Пять бочек, каждая почти с братьев ростом, поджидали их в конце тоннеля. Элайджа уже приподнял крышку одной из них, когда к нему присоединился Клаус. Когда старший из братьев поднял глаза, в них появился какой-то странный блеск.
– Порох, – сказал он.
– Во всех бочках? – требовательно спросил Клаус, однако не стал дожидаться ответа, а вместо этого сдернул крышку с ближайшей к нему бочки. Элайджа тем временем двинулся к другой. Запах он почувствовал прежде, чем увидел ее содержимое: все пять бочек были полны пороха. Его хватило бы, чтобы целый год денно и нощно беспрерывно стрелять по оборотням, но Клаус полагал, что это будет бездарной тратой ценного ресурса.
– При помощи каждой из этих бочек можно устроить мощный взрыв, – задумчиво протянул Элайджа, и Клаус понял, что они мыслят в одном направлении.
– На четыре погреба – четыре бочки, – согласился он, – и пятая, чтобы сделать запалы.

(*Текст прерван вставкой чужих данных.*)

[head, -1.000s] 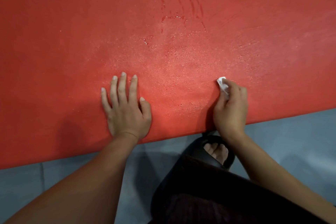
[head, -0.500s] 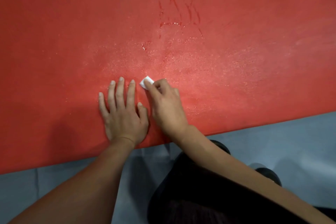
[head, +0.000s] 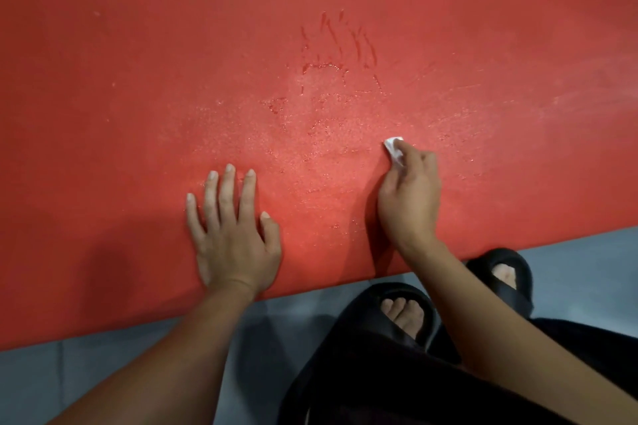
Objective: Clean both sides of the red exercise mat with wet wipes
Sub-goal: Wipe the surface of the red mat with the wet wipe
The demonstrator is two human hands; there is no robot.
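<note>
Our right hand (head: 409,197) pinching a white wet wipe (head: 394,147) against the red exercise mat (head: 138,79), our left hand (head: 233,235) flat and spread on the mat left of the wipe, black slippers (head: 497,283) on the grey floor (head: 103,369) just below the mat's near edge

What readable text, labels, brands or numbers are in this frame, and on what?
None readable.
Red foam exercise mat: no print, only wet streaks and droplets.
Small folded white wet wipe, pinched in the right hand: blank.
Black slide sandals: no logo visible.
Grey tiled floor: no markings.
Left hand lies flat on the mat, covering nothing legible around it.
</note>
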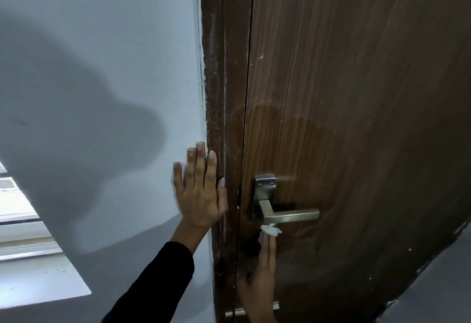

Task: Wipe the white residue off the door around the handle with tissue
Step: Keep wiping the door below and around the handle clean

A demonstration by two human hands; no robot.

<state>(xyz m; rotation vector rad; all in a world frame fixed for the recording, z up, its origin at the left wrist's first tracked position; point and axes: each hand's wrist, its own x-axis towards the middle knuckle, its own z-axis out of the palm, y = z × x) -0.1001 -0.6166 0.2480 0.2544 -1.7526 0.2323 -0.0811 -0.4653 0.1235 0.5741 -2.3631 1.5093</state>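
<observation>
With the left hand (200, 190) lying flat and holding nothing across the wall and door frame (220, 93), the right hand (260, 276) is pressing a wadded tissue (271, 229) with straight fingers against the brown door (356, 118) just under the lever handle (290, 215), where short firm strokes hugging the backplate (265, 190) should lift residue best.

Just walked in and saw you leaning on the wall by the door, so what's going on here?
A person is wiping the brown door with a tissue. The right hand presses the tissue against the door just below the metal handle, fingers straight. The left hand lies flat where the wall meets the door frame. White streaks still show on the frame, and faint smears on the door above the handle.
</observation>
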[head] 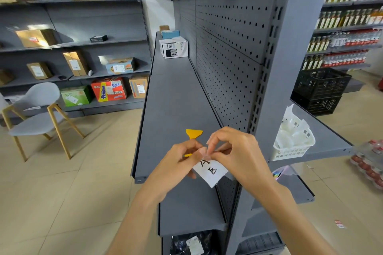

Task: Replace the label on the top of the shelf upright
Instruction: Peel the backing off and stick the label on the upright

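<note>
Creasing is the big risk here imo: you've got both hands picking at the top edge of the label (pixel 210 171), so if the backing tears or the sticky side folds onto itself, it's toast. Your left hand (pixel 182 160) and right hand (pixel 234 151) are both pinched tight on that edge, with the paper hanging toward 5 o'clock from your fingertips, above the shelf (pixel 176 109). Yellow scraper (pixel 193 134) sits at 11 o'clock.
</note>
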Available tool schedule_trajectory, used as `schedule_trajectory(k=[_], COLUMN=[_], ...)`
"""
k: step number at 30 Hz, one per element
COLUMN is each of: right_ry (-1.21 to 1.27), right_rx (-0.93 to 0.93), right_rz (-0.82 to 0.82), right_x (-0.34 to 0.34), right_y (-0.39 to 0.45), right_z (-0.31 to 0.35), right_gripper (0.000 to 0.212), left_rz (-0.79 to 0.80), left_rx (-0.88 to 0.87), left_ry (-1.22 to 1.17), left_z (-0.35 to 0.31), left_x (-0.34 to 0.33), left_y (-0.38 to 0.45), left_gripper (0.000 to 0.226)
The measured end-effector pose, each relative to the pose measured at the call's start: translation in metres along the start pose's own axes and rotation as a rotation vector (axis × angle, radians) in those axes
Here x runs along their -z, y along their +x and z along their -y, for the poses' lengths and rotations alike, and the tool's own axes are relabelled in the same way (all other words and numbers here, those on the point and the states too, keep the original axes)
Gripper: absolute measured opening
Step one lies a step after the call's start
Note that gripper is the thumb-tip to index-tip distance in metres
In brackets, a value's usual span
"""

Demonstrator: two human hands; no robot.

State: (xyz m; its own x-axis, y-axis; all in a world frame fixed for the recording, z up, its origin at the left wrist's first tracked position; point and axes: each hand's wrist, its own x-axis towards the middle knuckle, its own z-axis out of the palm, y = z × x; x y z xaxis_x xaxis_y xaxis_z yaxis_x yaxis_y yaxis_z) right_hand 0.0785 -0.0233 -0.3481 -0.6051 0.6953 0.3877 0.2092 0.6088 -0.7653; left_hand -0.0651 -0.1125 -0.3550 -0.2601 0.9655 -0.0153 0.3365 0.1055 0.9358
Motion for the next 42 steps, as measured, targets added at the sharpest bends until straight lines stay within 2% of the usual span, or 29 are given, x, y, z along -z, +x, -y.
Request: schedule_trajectory(k=[4, 8, 11, 17, 22, 25, 28, 36, 42], right_ry=[0.011, -0.145, -0.16, -0.147, -0.17, -0.2, -0.22, -0.216, -0.347], right_rx=[0.039, 0.08, 0.091, 0.078, 0.098, 0.138, 0.168, 0.153, 0.08], right_rz=[0.112, 0.12, 0.144, 0.181, 0.154, 0.143, 0.126, 0.145, 0.256], right_x=[0.01, 0.028, 0.05, 0.106, 0.154, 0.18, 0.202, 0.247, 0.271], right_y=[-0.004, -0.014, -0.023, -0.043, -0.063, -0.074, -0.081, -0.088, -0.088], right_z=[-0.003, -0.011, -0.022, -0.048, -0.069, -0.082, -0.094, -0.125, -0.144], right_gripper=[0.021, 0.02, 0.019, 0.017, 0.02, 0.022, 0.02, 0.017, 0.014], left_rz=[0.104, 0.157, 0.184, 0.149, 0.131, 0.151, 0.156, 0.099, -0.012], left_rx=[0.019, 0.031, 0.048, 0.016, 0.045, 0.025, -0.004, -0.069, -0.128], left_ry=[0.07, 0.117, 0.128, 0.178, 0.082, 0.092, 0.158, 0.217, 0.624], left_z=[-0.004, -0.013, -0.022, -0.044, -0.072, -0.084, -0.089, -0.096, -0.099], left_x=[-0.002, -0.021, -0.046, -0.107, -0.164, -0.192, -0.214, -0.257, -0.281], left_y=[-0.002, -0.004, -0.006, -0.003, 0.001, 0.003, 0.007, 0.03, 0.064], left_gripper=[0.017, 0.017, 0.02, 0.02, 0.037, 0.028, 0.036, 0.029, 0.025])
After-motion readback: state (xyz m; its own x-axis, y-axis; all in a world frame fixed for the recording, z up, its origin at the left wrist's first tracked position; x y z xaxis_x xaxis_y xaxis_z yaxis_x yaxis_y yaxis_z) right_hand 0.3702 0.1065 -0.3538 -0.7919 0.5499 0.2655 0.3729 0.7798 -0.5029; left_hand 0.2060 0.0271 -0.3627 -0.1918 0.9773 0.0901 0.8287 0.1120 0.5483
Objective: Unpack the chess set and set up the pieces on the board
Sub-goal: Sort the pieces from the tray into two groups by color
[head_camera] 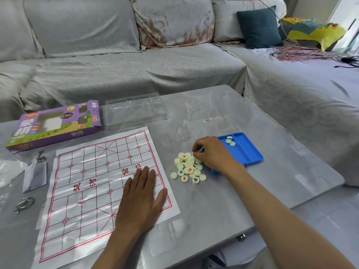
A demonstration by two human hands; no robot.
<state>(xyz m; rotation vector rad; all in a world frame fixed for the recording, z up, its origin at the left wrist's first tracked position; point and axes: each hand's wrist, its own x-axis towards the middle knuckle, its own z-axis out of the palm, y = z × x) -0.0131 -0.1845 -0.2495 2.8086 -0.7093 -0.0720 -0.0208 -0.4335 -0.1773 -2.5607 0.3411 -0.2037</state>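
Observation:
A paper Chinese chess board point(91, 183) with red lines lies flat on the grey table, with no pieces on it. My left hand point(143, 195) presses flat on its right half, fingers straight. Just right of the board sits a heap of several cream round pieces point(187, 167) with red and black characters. My right hand point(211, 154) hovers over the heap's far side, fingertips pinching a cream piece. Behind that hand a blue tray point(246, 150) holds three more pieces point(230, 141).
The purple game box point(54, 125) lies at the back left, a clear plastic lid point(136, 111) beside it. A clear flat sheet point(209, 125) lies beyond the tray. Metal ring puzzles point(24, 203) and plastic bags sit at the left edge. A grey sofa surrounds the table.

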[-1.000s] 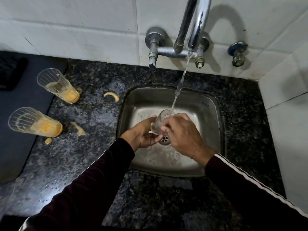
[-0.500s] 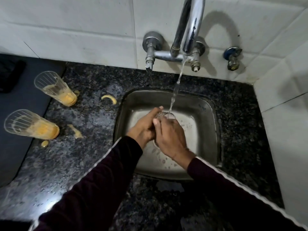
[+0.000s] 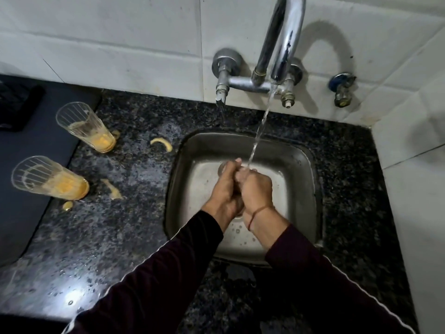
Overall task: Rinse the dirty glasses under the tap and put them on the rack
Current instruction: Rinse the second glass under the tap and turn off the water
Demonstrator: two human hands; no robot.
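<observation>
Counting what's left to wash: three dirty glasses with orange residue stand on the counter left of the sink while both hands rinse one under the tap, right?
Not three: the head view shows two dirty glasses there. The rest holds.

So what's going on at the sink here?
A person is rinsing a glass under the running tap, with the left hand and right hand wrapped around it over the sink. Two dirty glasses with orange residue wait on the counter.
</observation>
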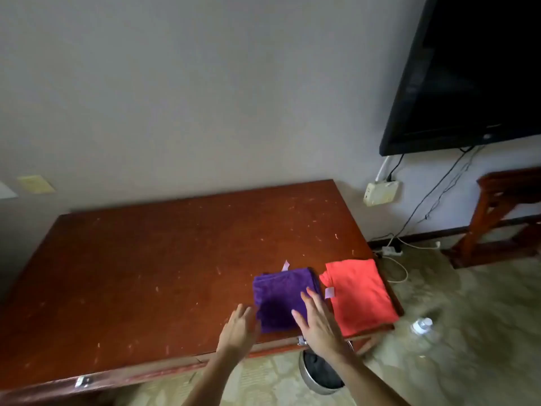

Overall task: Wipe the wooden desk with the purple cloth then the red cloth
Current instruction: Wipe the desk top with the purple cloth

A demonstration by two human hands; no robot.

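Observation:
The wooden desk (164, 259) is reddish brown, scratched and speckled with crumbs. A folded purple cloth (279, 294) lies near its front right part. A folded red cloth (360, 294) lies just right of it, at the desk's right corner. My right hand (317, 326) is flat with fingers spread, over the purple cloth's near right edge; I cannot tell if it touches. My left hand (238, 332) hovers with fingers apart at the cloth's near left corner. Neither hand holds anything.
A black TV (468, 71) hangs on the wall at the upper right, cables running down to a power strip (390, 251). A metal bin (320, 376) stands under the desk's front edge. A plastic bottle (421, 325) lies on the floor, and a wooden stand (503, 218) is at far right.

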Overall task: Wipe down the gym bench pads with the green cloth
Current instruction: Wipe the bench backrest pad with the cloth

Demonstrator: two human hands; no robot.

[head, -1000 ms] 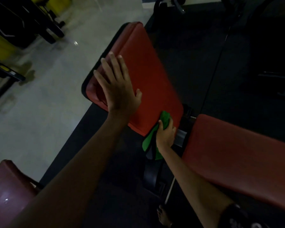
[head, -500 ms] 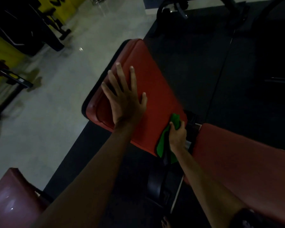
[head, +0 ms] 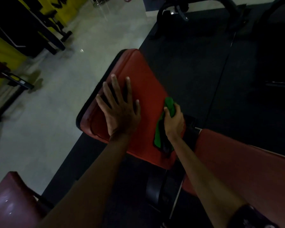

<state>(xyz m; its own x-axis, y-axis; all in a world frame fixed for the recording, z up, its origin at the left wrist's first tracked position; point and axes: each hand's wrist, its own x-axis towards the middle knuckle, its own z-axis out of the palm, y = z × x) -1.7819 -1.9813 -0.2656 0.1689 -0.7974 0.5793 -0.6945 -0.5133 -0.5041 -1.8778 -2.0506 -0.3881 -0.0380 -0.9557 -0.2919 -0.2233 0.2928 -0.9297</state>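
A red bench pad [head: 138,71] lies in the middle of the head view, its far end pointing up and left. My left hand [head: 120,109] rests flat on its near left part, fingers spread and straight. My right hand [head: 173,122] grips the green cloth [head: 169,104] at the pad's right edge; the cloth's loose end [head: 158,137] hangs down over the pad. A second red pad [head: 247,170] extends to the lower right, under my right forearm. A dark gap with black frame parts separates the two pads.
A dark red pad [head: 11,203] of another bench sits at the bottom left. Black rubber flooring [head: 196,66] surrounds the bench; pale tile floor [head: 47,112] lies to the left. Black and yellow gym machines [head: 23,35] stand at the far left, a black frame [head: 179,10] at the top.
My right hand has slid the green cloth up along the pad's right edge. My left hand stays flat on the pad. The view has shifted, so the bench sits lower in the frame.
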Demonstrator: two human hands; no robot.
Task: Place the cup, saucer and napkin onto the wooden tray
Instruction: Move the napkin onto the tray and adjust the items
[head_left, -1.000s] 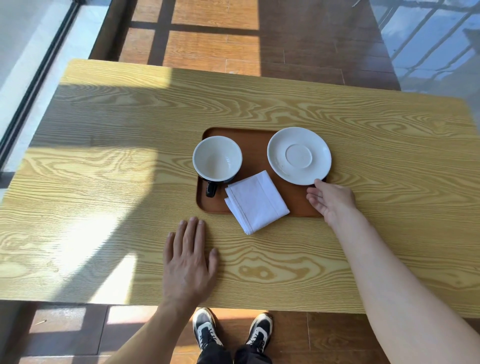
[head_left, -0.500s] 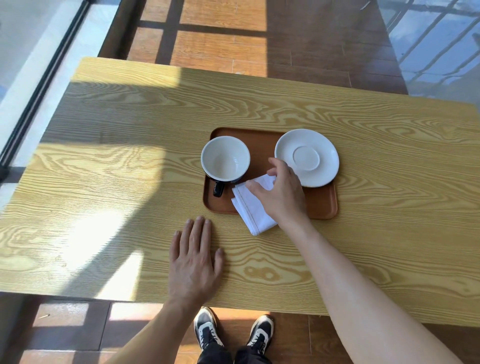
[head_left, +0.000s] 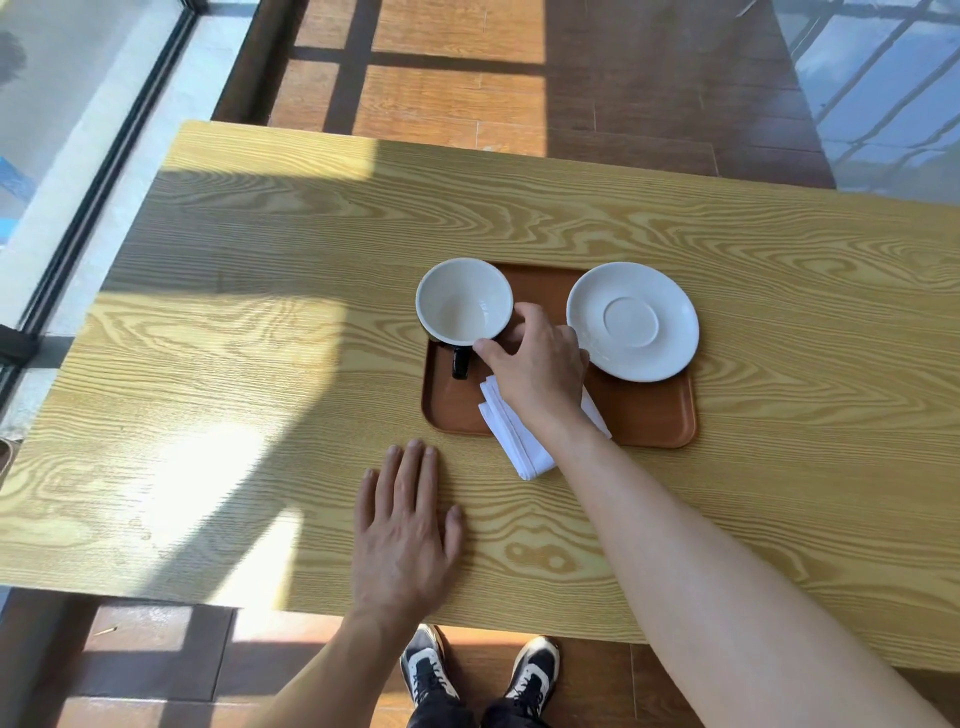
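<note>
Since half a second ago the right hand (head_left: 540, 364) has moved off the napkin (head_left: 519, 439) and up to the cup (head_left: 464, 301), while the left hand (head_left: 405, 530) has stayed flat on the table (head_left: 260, 364). Nearest, at 6 o'clock below the table edge, a pair of black-and-white shoes (head_left: 478, 670) stands on the tiled floor (head_left: 457, 78). That left hand lies palm down at about 7 o'clock from the tray (head_left: 649, 415), its fingers straight and close together, the thumb set slightly apart, holding nothing. At 6 o'clock on the tray the folded white napkin is partly under the right wrist, its near corner hanging over the tray's front rim onto the table. The right hand reaches across it, thumb and fingers curled around the cup's side at its 4 o'clock; whether they press firmly cannot be told. White inside and dark outside, the cup stands upright at 10 o'clock on the tray, its dark handle pointing to 6 o'clock. A white saucer (head_left: 632, 321) rests at 2 o'clock on the tray, just beside the right hand's knuckles, its far edge overlapping the tray's rim
</note>
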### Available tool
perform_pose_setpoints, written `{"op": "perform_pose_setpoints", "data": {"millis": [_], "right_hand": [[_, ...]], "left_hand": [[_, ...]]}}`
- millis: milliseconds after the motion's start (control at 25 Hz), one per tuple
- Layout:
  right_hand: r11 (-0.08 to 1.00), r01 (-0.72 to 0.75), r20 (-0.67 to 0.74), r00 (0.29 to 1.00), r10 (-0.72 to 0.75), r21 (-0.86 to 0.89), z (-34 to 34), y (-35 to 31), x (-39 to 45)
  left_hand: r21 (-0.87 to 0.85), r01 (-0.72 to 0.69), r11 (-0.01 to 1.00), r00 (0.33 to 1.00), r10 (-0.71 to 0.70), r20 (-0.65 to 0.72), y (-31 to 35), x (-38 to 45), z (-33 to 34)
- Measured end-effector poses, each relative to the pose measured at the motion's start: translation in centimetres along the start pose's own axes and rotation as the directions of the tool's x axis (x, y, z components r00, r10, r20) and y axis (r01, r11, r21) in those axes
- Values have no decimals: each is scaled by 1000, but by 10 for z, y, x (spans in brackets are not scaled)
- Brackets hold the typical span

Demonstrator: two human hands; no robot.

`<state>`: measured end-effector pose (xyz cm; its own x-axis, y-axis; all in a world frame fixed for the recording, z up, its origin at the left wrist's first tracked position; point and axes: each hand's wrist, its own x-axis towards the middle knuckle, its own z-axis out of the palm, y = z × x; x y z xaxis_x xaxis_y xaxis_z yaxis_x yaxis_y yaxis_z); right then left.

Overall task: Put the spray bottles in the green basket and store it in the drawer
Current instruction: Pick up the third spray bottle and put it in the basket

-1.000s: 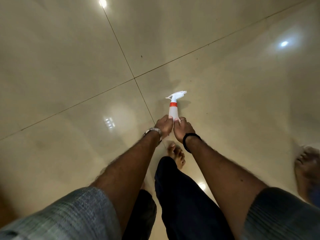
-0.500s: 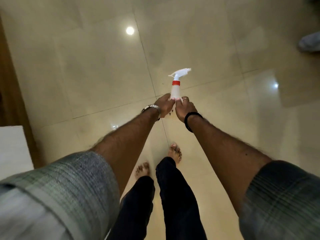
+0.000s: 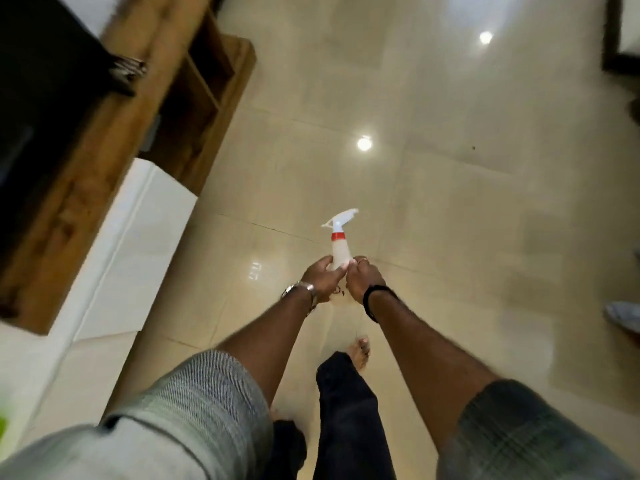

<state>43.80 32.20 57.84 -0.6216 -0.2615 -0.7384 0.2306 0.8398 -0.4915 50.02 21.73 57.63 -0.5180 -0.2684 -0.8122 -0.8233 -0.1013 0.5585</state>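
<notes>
A white spray bottle (image 3: 341, 249) with a red collar and a white trigger head is held upright in front of me, above the tiled floor. My left hand (image 3: 320, 280) grips its lower body from the left and my right hand (image 3: 363, 280) grips it from the right, so the bottle's base is hidden between them. A sliver of bright green (image 3: 2, 422) shows at the lower left edge; I cannot tell whether it is the basket. No drawer is plainly in view.
A wooden cabinet (image 3: 104, 133) with open shelves runs along the left, a dark screen (image 3: 41, 98) on top. A white block (image 3: 138, 230) stands against its front. Glossy beige floor tiles (image 3: 450, 237) spread ahead. Someone's foot (image 3: 623, 315) shows at the right edge.
The view has swung left while I walk, bringing the wooden cabinet and white block into sight. Both hands still hold the spray bottle the same way.
</notes>
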Motion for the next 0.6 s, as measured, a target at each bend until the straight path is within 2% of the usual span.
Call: {"op": "perform_pose_setpoints", "data": {"millis": [240, 400, 600], "right_hand": [[968, 206, 154, 971, -184, -141, 122, -86, -100], [895, 378, 300, 904, -303, -235, 225, -117, -180], [793, 530, 470, 806, -360, -301, 342, -125, -275]], "left_hand": [[-277, -5, 961, 979, -52, -198, -95, -115, -127], [-431, -74, 900, 925, -100, -367, -190, -201, -194], [-571, -131, 810, 847, -208, -489, -305, -301, -243]]}}
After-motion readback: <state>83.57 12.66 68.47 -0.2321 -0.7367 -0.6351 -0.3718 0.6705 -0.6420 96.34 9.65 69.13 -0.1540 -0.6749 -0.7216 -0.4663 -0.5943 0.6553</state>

Дому взрывы не повредят, но мы можем заставить землю под ногами оборотней взлететь на воздух.
– Я всегда завидовал тому, скольких волков ты прикончил, когда мы только прибыли сюда, – ухмыльнулся Элайджа, установив одну из бочек на неровной земляной лестнице и отступив, чтобы полюбоваться своей работой.
Клаус наклонил вторую бочку у подножия той, что Элайджа водрузил на лестницу, и из нее тяжелой струей потек порох. Клаус начал пятиться по тоннелю в сторону центрального подпола, оставляя за собой широкий пороховой след, который можно было использовать как импровизированный запал. Элайджа с третьей бочкой ушел по восточному коридору к другому внешнему подземному помещению. Разместив в каждом внешнем подполе по бочке и соединив их запалы в центральном подполе, они смогут одной-единственной искрой переломить ситуацию, когда враг пойдет в атаку.
Клаус вывел свой запал в самый центр главного подпола, прямо под открытый лаз. Пятясь, он считал шаги, и по его подсчетам выходило, что искра добежит до бочки и взорвет ее меньше чем за минуту.
Ухмыляющийся Элайджа встретил его под крышкой центрального лаза. Клаус не осознавал, насколько серьезен был их растянувшийся на последние девять лет разлад, пока они вновь не оказались на одной стороне, плечом к плечу сражаясь против общего врага – так же, как это всегда бывало в прошлом.